Sunday, July 1, 2007

Careening about: Rush, Wilco, Providence

Talk about a great week. This could be my early peak of the summer. I'm thrilled to see my piece on Buddy Holly in the Boston Globe travel section today. I spent four days last month tracing Buddy's roots in his hometown of Lubbock, Tx. and the Norman Petty Studio in Clovis, N.M. where he laid down his greatest hits with the Crickets. A trip of a lifetime for me. No one is a bigger Holly fan than yours truly. To think he died at age 22 is incredible. Hope you can check the story out.
Because I work part-time for WBOS (I've enjoyed every Thursday show I've done with afternoon jock John Laurenti), I still have ample time to pursue my passion for travel stories. This past Tuesday, I also went to Martha's Vineyard to interview Carly Simon for a series that the Globe has done on notable people showing us around their favorite places near their home. Carly was her chatty, convivial self, leading me and a photographer to such sites as a pancake restaurant in Vineyard Haven, a shipyard (where they built a boat for her ex, James Taylor), an art gallery, and a wild 'n' crazy, eclectic store called Midnight Farm (she's an investor in it, but what the hey; it's a deserving place). That piece should run in a couple of Sundays.

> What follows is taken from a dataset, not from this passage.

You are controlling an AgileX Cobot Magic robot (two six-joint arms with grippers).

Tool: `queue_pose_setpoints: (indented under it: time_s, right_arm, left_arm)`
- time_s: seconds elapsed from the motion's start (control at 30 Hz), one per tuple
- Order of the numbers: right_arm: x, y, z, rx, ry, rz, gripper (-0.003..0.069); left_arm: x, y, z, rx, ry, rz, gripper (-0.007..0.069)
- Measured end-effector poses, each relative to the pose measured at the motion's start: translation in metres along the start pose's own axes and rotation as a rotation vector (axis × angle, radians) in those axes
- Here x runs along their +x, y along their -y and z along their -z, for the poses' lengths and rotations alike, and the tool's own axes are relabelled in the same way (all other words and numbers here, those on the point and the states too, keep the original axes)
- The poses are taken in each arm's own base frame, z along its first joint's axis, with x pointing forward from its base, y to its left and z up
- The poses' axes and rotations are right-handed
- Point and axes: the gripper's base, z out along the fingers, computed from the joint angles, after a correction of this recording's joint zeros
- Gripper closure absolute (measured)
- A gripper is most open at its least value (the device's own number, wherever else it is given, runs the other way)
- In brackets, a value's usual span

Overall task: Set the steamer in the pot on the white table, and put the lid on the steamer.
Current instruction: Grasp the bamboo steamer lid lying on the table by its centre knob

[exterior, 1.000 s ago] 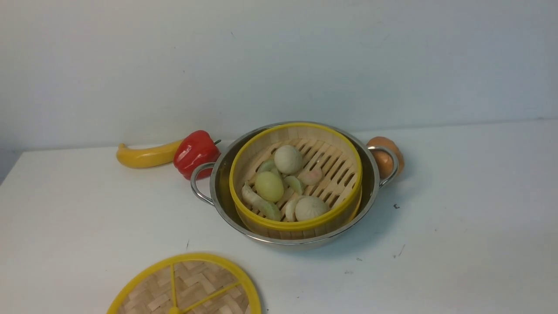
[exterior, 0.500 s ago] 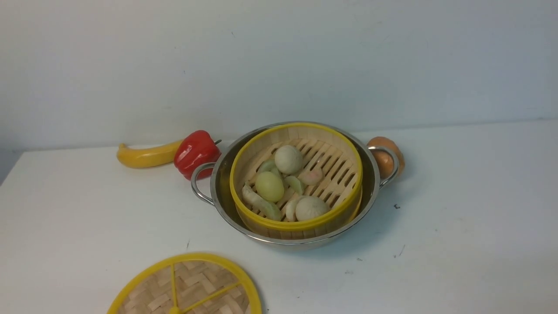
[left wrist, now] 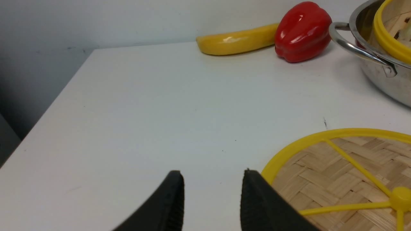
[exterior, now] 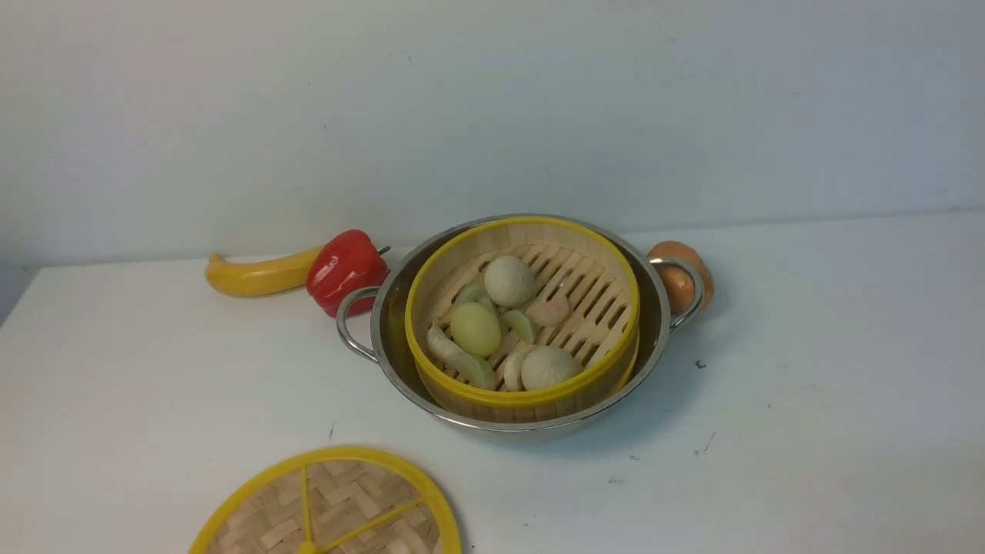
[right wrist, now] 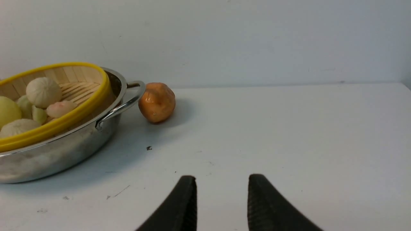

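Observation:
The steamer (exterior: pixel 592 308), a bamboo basket with yellow rim and pale buns inside, sits in the steel pot (exterior: pixel 385 338) at the middle of the white table (exterior: pixel 808 431). Both also show in the right wrist view, steamer (right wrist: pixel 57 123) in pot (right wrist: pixel 64 154). The lid (exterior: pixel 346 508), a woven disc with yellow rim and spokes, lies flat at the table's front left, partly cut off. My left gripper (left wrist: pixel 212 175) is open and empty, just beside the lid's rim (left wrist: pixel 321 134). My right gripper (right wrist: pixel 221 178) is open and empty over bare table, right of the pot.
A red bell pepper (exterior: pixel 346 269) and a yellow banana-like fruit (exterior: pixel 258 277) lie behind the pot's left handle. An orange round fruit (exterior: pixel 681 281) sits by the right handle. The table's left edge (left wrist: pixel 54 102) is near my left gripper.

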Motion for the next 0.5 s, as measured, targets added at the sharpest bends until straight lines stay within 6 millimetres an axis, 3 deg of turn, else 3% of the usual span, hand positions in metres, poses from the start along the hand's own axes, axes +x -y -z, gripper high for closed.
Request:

As for the concert beat, I hit the Rush show at the Tweeter Center on Wednesday. I was kidded about it by 'BOS program director David Ginsburg (who apparently wouldn't be caught dead at a Rush gig), but darned if Rush didn't give an excellent performance, at least to my warhorse-tarnished ears. Rush remains a definitive power trio with singer Geddy Lee, guitarist Alex Lifeson, and drummer Neil Peart, whose drum solos rank among the few in rock where you don't rush for a bathroom break. The 13,000-plus crowd (yes, about 75 percent guys on a boys-night-out bender) went delirious on the deep catlalog tunes (even esoteric stuff from the "Hemispheres'' album) and the light show was nothing short of Pink Floyd-like, including lasers, smokebombs, and triple Jumbotrons screens with enough crazy animation to induce flashbacks whether you were on psychedelics or not. Sure, it was a time warp, but a fun one.

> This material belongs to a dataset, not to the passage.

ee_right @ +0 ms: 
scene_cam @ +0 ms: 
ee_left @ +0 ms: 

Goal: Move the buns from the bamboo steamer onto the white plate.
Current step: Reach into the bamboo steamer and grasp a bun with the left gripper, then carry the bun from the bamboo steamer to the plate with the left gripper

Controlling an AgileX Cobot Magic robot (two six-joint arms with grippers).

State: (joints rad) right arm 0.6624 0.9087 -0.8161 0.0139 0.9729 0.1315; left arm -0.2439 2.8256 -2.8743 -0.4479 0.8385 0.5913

On Thursday, I enjoyed a rootsy change-of-pace with Wilco at the Bank of America Pavilion. Some acts are having trouble packing seats this summer, but not Wilco. The sold-out audience was rabid from the get-go and I can't emphasize enough how much better Wilco is in concert rather than in the studio. Too many of their latter-day records have suffered from artsy pretension and simply too much Mensa Society fussiness. But live, these guys are at the absolute pinnacle of the biz right now. Singer Jeff Tweedy, another former miscreant who is now sober, has a renewed focus that easily made this one of the best shows of the year. He and gifted guitarist Nels Cline (who plays with a gutsy muscularity missing from some of cerebral studio work) drove the band all night and hit a head-rattling crescendo on "Handshake Drugs,'' which was the finest song on their live album from a couple of years ago and fulfilled the same role here. I can't wait to see this band again, but spare me the talk about how great their records are. They're most believable when on stage, pure and simple.

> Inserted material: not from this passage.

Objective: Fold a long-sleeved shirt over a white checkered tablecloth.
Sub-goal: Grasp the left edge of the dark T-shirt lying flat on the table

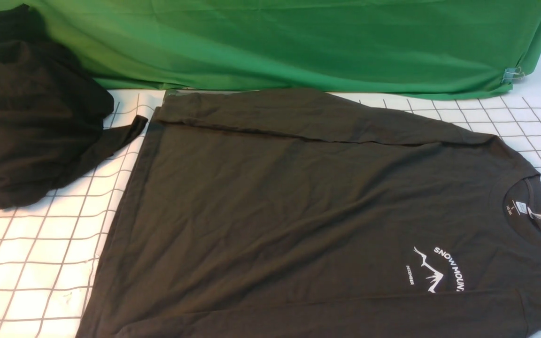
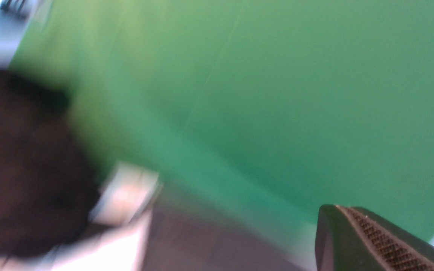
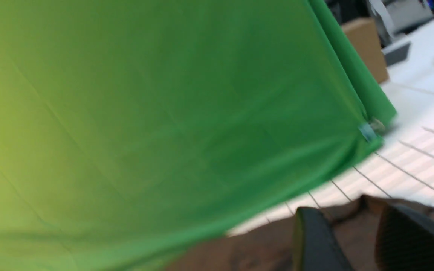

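Front view: logged long-sleeved shirt (image 1: 298,211) flat on white checkered tablecloth (image 1: 31,263), collar rightward, far sleeve laid over the body, likely a first fold; no arms in shot.
Left wrist view: blurred; took left gripper (image 2: 337,226) as closed, nothing seen held.
Right wrist view: noted right gripper (image 3: 350,214) jaws apart above shirt edge, gripping nothing, probably poised to pick.

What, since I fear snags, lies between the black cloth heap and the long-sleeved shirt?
Front view: bare white checkered tablecloth, narrowing rearward, where a flap of the black cloth heap nearly reaches the long-sleeved shirt.
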`<state>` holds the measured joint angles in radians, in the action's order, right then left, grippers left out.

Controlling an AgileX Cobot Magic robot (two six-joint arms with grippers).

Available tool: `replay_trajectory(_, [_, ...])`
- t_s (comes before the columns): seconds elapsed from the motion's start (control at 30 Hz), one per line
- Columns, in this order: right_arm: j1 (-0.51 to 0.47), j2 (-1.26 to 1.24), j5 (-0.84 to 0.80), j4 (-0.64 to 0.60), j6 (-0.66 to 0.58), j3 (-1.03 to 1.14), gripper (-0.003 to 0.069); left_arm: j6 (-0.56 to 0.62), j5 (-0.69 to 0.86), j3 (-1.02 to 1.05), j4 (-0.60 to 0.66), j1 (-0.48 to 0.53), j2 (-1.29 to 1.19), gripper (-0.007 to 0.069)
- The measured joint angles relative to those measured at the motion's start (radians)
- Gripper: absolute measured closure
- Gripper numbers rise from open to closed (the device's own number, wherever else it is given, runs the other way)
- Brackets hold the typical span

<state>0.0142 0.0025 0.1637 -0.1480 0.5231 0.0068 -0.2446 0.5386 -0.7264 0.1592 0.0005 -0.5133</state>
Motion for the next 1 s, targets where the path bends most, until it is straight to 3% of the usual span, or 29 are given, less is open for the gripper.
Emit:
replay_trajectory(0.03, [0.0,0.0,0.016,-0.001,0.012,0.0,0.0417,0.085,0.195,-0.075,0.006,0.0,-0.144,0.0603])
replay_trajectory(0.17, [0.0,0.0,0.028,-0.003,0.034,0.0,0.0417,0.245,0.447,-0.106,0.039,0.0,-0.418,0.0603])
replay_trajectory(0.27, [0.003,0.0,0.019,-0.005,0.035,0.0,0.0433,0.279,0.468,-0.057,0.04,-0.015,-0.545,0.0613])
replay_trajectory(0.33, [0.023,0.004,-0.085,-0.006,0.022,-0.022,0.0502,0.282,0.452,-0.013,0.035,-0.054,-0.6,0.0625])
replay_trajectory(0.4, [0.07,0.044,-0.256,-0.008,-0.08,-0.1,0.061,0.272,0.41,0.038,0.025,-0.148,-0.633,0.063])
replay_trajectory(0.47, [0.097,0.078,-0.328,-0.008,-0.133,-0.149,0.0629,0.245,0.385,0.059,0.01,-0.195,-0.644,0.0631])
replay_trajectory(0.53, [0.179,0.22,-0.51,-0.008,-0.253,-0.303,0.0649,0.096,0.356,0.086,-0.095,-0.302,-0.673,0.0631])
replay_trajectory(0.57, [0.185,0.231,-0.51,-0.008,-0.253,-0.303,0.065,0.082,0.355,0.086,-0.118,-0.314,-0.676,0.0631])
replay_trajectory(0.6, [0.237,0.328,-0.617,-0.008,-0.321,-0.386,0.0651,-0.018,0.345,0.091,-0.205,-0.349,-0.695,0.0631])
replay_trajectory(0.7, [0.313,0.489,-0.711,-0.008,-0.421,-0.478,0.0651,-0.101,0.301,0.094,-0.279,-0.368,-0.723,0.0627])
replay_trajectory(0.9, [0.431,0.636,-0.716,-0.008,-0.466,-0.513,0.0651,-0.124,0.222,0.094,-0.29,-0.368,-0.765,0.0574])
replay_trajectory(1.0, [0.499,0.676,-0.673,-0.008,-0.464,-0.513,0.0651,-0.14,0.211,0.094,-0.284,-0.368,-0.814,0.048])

On Friday, I was back in the travel trenches, heading to Providence for a story on that city's nightlife for another upcoming Globe piece. I was blown away by how much Providence has changed in recent years. I used to go there a lot in the heyday of the Providence Civic Center (now Dunkin' Donuts Center), but there are far fewer shows there now (the Tweeter Center has grabbed many of them), so I didn't realize how much the nightlife scene has exploded. New dance clubs, live music venues, and the great AS 220 (a non-profit arts center with a music room, playhouse and outdoor cafe) have been added to the always-solid infrastructure of Lupo's Heartbreak Hotel. Get down there sometime. Just don't speed on Rt. 95. I got pinched by a robo-cop State Trooper for a speeding ticket (a $150 fine) and that stung. But, all in all, an exhilarating week.